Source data
BEGIN
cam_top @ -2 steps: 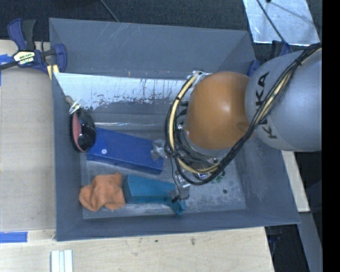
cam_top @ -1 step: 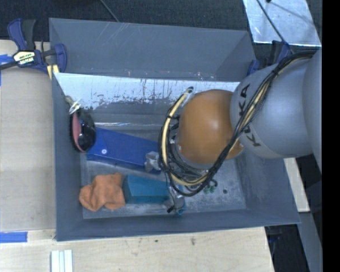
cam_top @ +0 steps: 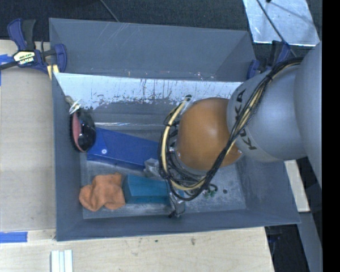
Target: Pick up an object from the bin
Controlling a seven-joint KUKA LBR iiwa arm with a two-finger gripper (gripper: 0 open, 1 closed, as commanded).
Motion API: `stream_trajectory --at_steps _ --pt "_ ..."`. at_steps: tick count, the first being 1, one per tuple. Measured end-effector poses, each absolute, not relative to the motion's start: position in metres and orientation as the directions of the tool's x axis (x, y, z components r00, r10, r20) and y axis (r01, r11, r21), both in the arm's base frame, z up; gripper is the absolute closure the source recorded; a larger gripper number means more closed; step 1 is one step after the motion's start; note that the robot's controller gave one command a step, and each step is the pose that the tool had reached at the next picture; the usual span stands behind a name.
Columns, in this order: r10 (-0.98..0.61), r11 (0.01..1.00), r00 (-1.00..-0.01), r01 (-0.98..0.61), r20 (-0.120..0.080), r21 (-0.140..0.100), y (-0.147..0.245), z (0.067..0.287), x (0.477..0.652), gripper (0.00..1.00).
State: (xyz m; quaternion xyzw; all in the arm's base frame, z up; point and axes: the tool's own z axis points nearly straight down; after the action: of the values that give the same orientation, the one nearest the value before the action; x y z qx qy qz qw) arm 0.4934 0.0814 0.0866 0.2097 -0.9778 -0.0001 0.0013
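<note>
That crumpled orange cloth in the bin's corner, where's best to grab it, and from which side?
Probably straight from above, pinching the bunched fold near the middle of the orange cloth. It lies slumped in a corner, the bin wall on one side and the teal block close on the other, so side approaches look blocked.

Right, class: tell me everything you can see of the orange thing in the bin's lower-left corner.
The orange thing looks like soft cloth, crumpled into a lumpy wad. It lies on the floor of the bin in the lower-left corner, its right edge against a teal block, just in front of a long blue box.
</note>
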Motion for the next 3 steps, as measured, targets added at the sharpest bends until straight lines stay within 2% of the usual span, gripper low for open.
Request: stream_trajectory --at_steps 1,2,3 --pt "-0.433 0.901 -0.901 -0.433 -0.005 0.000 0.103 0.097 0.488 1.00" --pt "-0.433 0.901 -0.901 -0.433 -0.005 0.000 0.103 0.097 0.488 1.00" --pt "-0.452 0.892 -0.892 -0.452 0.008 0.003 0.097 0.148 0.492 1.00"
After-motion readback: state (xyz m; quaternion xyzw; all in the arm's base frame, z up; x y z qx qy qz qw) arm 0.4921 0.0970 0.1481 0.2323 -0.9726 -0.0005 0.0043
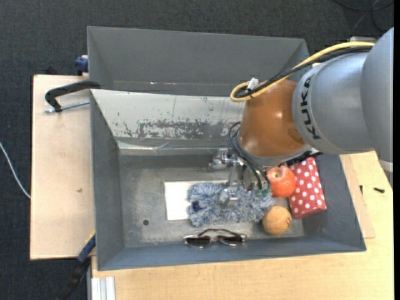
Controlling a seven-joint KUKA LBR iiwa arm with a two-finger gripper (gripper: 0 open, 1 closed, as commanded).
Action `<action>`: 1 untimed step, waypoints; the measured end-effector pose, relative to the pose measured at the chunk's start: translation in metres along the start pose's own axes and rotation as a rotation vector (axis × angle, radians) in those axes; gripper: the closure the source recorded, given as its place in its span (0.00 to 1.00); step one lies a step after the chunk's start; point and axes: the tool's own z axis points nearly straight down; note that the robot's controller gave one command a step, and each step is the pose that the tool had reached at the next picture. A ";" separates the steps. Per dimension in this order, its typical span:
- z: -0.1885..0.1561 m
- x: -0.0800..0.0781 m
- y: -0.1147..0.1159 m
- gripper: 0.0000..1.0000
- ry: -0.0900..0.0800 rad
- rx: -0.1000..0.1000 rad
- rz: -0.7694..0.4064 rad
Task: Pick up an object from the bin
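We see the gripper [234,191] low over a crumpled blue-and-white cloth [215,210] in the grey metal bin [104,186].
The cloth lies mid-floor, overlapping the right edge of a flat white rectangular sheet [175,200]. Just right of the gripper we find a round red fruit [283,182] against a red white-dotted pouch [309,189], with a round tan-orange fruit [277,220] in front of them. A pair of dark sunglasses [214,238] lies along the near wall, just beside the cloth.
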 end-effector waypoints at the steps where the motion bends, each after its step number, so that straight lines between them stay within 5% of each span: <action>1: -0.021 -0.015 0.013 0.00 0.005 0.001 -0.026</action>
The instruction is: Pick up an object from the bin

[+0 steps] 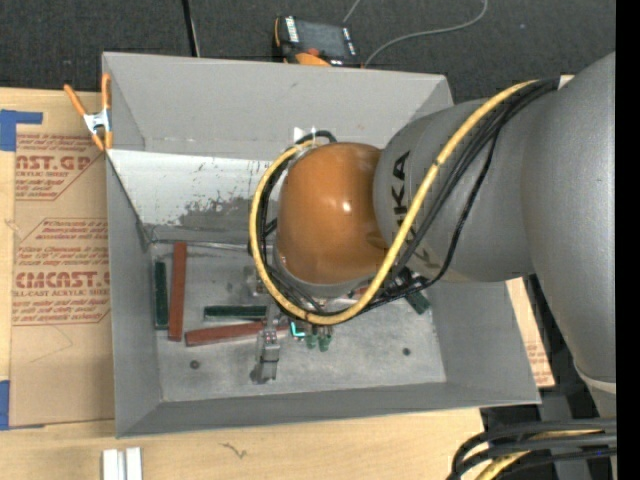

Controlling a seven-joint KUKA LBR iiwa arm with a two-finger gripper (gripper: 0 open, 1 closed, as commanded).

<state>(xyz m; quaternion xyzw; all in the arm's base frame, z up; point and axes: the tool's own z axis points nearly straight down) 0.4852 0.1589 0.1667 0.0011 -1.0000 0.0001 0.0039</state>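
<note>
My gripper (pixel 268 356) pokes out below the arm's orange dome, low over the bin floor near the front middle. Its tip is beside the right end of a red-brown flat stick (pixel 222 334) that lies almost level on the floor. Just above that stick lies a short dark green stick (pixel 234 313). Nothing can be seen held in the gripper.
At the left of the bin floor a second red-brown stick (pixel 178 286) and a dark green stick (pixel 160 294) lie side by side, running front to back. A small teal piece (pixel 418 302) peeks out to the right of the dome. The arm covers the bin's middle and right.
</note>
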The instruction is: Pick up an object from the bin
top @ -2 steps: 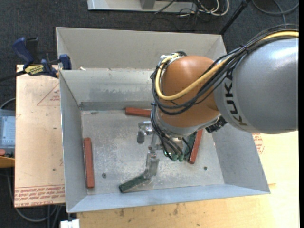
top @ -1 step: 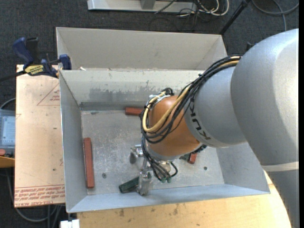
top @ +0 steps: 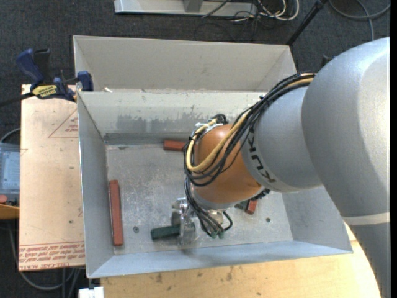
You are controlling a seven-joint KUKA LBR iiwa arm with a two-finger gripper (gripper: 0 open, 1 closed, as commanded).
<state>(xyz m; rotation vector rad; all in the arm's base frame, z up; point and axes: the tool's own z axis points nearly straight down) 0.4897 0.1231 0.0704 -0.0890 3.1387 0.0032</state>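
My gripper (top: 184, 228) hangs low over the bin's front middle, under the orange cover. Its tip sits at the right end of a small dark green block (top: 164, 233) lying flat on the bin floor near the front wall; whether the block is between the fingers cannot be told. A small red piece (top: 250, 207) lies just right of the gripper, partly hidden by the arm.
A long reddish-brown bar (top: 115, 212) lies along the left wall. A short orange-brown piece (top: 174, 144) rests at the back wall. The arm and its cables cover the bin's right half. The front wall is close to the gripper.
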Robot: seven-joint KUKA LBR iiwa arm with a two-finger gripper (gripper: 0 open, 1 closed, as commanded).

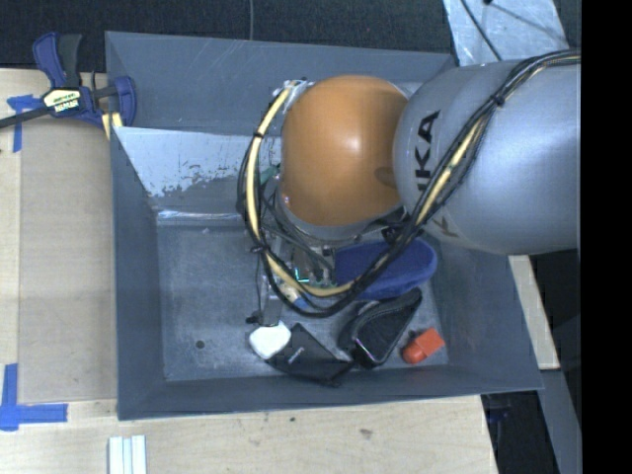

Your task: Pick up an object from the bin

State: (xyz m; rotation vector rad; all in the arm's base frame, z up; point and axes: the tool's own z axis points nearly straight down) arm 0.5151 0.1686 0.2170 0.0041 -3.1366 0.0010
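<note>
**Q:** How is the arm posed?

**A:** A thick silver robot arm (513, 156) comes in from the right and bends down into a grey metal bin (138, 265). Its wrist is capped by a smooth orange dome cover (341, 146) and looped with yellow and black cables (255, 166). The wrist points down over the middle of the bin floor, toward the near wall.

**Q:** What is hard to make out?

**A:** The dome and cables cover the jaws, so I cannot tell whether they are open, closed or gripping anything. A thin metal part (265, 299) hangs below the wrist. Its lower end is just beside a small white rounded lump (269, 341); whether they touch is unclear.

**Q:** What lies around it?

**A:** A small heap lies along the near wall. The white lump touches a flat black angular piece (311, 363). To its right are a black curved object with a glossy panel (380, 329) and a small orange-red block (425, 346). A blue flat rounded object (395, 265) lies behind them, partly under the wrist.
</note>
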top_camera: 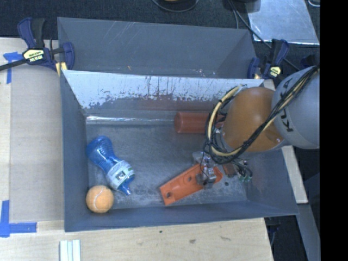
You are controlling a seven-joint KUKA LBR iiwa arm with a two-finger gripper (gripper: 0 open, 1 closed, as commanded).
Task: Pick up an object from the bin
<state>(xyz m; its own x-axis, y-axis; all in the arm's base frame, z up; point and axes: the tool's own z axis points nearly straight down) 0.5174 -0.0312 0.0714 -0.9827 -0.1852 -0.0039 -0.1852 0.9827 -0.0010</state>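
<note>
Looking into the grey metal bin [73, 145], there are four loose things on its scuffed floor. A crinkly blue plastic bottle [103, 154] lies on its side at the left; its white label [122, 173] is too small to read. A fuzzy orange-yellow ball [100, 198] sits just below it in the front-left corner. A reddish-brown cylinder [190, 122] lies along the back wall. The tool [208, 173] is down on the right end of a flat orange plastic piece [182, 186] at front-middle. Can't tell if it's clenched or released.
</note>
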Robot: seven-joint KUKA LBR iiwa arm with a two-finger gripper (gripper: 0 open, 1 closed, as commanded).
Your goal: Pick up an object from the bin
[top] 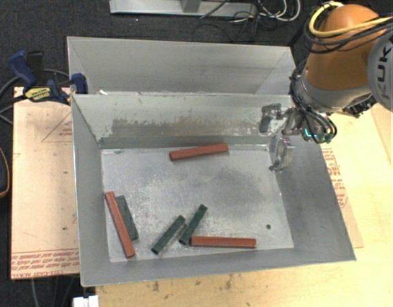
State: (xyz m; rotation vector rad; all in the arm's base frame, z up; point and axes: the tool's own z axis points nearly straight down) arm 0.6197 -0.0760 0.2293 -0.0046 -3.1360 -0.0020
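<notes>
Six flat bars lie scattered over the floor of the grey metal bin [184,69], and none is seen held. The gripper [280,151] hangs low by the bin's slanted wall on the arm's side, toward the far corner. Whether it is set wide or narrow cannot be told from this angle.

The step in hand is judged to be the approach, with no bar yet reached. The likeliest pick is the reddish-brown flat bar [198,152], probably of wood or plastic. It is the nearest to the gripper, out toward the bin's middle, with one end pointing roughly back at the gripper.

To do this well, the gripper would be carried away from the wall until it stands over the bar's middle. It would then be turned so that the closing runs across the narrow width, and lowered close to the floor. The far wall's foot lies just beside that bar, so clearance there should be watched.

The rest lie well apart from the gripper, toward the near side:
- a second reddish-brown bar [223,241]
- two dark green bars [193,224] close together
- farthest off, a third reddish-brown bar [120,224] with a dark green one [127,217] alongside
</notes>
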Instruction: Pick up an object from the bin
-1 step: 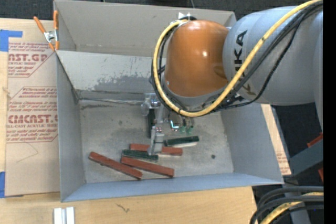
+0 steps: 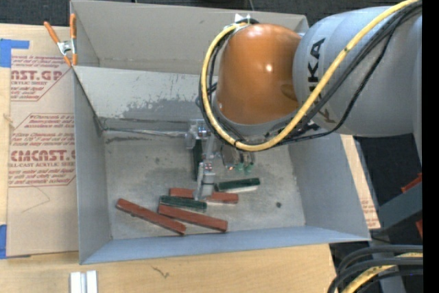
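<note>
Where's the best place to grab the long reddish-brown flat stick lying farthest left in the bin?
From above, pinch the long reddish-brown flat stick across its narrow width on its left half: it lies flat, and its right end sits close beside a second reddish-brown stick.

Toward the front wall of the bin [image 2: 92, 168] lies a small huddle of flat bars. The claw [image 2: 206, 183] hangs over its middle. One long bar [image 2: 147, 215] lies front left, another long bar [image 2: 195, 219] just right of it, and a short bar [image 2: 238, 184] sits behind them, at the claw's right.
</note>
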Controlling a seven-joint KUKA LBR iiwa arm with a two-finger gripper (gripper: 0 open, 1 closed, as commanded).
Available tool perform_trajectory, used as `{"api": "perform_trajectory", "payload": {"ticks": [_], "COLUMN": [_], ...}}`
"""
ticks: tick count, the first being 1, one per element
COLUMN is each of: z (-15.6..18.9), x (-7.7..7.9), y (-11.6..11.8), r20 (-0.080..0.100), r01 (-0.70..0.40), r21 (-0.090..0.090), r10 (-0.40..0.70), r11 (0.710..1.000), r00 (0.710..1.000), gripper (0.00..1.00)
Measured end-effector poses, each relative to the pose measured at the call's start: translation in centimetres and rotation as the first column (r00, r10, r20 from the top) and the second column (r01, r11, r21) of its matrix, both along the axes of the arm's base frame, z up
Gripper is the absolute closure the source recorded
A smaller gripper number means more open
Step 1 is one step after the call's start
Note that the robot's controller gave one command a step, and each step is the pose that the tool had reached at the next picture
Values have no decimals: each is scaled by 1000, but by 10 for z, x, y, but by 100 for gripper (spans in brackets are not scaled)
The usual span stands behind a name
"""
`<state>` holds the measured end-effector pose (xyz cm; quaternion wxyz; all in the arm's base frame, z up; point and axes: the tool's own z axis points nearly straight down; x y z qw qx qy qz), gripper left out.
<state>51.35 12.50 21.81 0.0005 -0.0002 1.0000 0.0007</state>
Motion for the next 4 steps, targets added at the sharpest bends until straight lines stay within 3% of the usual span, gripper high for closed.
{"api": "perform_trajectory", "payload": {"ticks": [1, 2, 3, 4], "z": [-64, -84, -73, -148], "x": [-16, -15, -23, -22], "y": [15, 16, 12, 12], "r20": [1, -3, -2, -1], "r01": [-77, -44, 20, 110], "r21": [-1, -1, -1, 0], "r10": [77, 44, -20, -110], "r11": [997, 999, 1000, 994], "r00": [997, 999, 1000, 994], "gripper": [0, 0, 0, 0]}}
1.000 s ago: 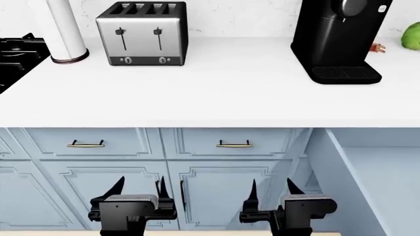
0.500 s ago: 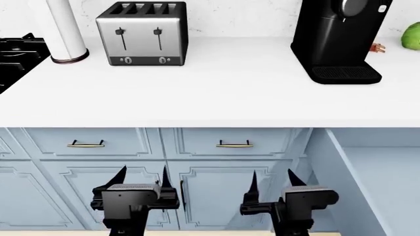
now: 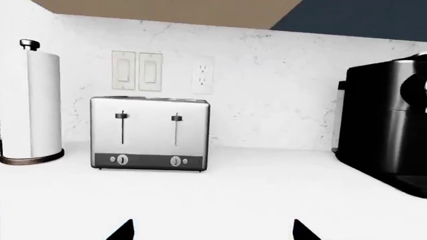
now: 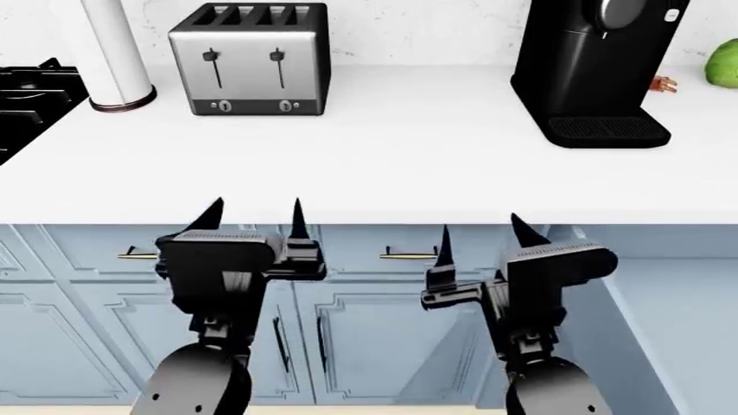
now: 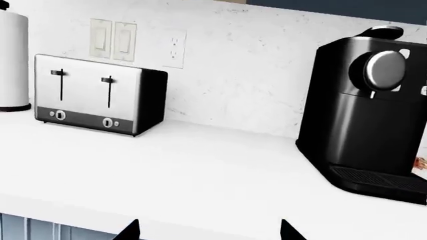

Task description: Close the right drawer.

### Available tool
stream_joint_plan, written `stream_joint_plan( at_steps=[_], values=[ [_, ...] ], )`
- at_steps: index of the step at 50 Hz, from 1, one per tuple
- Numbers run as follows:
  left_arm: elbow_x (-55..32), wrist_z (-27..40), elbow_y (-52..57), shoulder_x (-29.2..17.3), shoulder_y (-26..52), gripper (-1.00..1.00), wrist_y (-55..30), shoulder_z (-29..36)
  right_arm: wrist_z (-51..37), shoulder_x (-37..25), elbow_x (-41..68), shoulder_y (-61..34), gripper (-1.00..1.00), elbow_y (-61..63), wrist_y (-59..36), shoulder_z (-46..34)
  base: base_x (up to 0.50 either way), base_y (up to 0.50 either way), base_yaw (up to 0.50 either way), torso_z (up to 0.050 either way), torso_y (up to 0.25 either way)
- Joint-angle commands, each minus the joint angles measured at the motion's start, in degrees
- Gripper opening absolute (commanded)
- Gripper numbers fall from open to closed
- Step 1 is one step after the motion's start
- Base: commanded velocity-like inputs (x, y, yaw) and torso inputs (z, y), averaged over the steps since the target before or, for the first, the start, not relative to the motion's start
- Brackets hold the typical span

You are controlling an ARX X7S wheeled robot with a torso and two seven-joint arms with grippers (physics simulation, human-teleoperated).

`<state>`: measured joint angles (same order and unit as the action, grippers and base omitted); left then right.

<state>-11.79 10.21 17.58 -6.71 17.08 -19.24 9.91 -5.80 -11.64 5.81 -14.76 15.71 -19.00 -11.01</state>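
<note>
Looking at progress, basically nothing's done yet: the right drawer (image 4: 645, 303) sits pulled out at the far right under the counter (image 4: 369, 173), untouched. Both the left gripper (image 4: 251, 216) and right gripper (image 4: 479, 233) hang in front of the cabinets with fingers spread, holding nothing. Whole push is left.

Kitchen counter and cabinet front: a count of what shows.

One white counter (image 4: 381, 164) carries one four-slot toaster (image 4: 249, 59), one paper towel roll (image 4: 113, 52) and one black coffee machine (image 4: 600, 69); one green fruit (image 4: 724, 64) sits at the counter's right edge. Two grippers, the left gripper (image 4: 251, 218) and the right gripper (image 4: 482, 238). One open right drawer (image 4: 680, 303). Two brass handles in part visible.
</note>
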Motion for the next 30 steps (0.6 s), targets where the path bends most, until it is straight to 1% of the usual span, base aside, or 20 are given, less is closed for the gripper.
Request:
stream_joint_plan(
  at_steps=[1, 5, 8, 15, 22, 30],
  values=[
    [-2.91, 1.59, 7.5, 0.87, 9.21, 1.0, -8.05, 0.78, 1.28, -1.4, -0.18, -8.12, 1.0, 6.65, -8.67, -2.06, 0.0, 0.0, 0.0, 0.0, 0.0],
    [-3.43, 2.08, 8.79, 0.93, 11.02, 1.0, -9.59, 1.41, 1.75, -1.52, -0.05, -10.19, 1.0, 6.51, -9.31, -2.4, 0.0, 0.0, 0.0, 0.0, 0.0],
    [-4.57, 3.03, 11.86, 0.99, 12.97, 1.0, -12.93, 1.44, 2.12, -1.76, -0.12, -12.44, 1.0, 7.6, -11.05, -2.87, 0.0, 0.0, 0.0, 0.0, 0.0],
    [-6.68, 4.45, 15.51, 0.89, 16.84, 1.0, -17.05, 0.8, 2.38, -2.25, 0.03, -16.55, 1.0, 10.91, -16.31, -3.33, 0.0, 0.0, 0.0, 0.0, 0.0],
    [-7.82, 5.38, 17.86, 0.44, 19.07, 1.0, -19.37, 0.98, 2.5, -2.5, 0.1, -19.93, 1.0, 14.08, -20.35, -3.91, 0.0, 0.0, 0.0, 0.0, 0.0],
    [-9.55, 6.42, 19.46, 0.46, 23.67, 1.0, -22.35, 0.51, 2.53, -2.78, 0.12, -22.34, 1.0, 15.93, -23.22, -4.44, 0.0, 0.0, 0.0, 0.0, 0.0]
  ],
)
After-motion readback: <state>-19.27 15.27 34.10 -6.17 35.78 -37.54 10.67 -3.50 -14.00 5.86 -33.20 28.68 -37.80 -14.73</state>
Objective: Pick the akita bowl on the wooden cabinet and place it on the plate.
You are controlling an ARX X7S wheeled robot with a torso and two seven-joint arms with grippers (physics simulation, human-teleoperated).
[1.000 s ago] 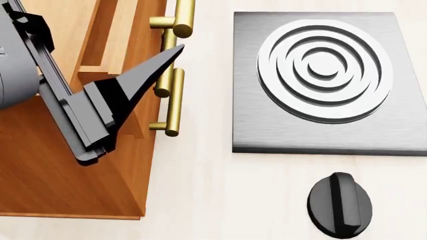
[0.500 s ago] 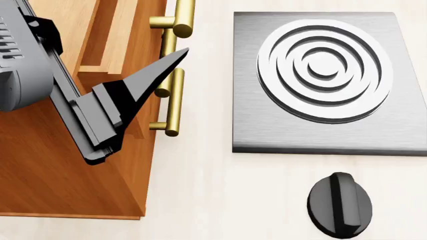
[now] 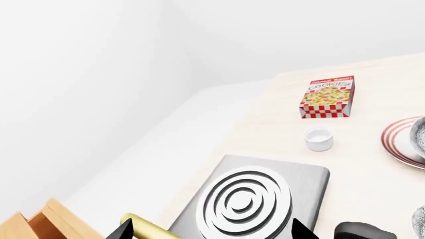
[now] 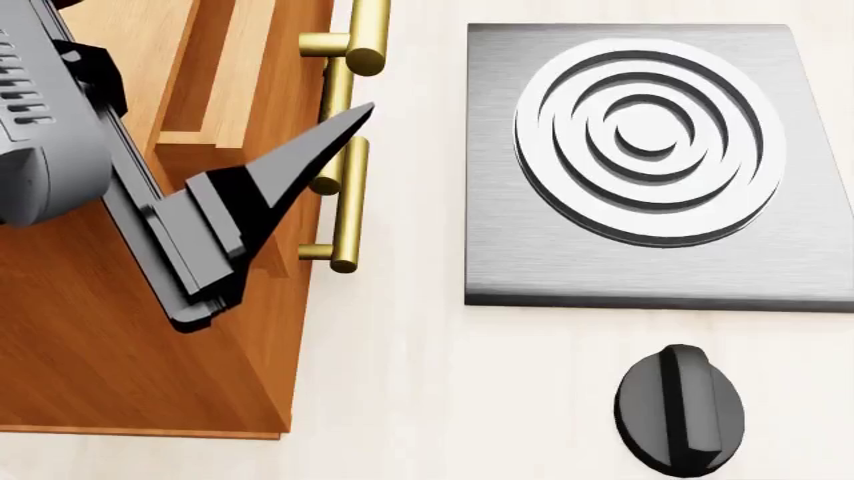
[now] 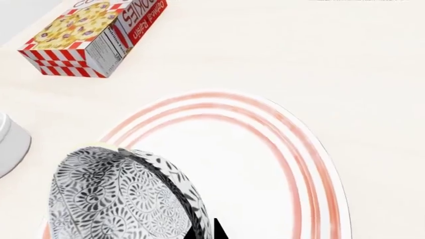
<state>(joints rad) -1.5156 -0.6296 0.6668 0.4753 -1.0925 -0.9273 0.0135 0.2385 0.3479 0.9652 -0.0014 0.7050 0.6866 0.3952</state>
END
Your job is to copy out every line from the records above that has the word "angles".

#### RESPONSE BOX:
- Joint-angle commands, each minus the joint angles measured at the motion's start, in degrees
`<state>`: measured joint angles (same order and unit as the action, grippers and base omitted); left then right.

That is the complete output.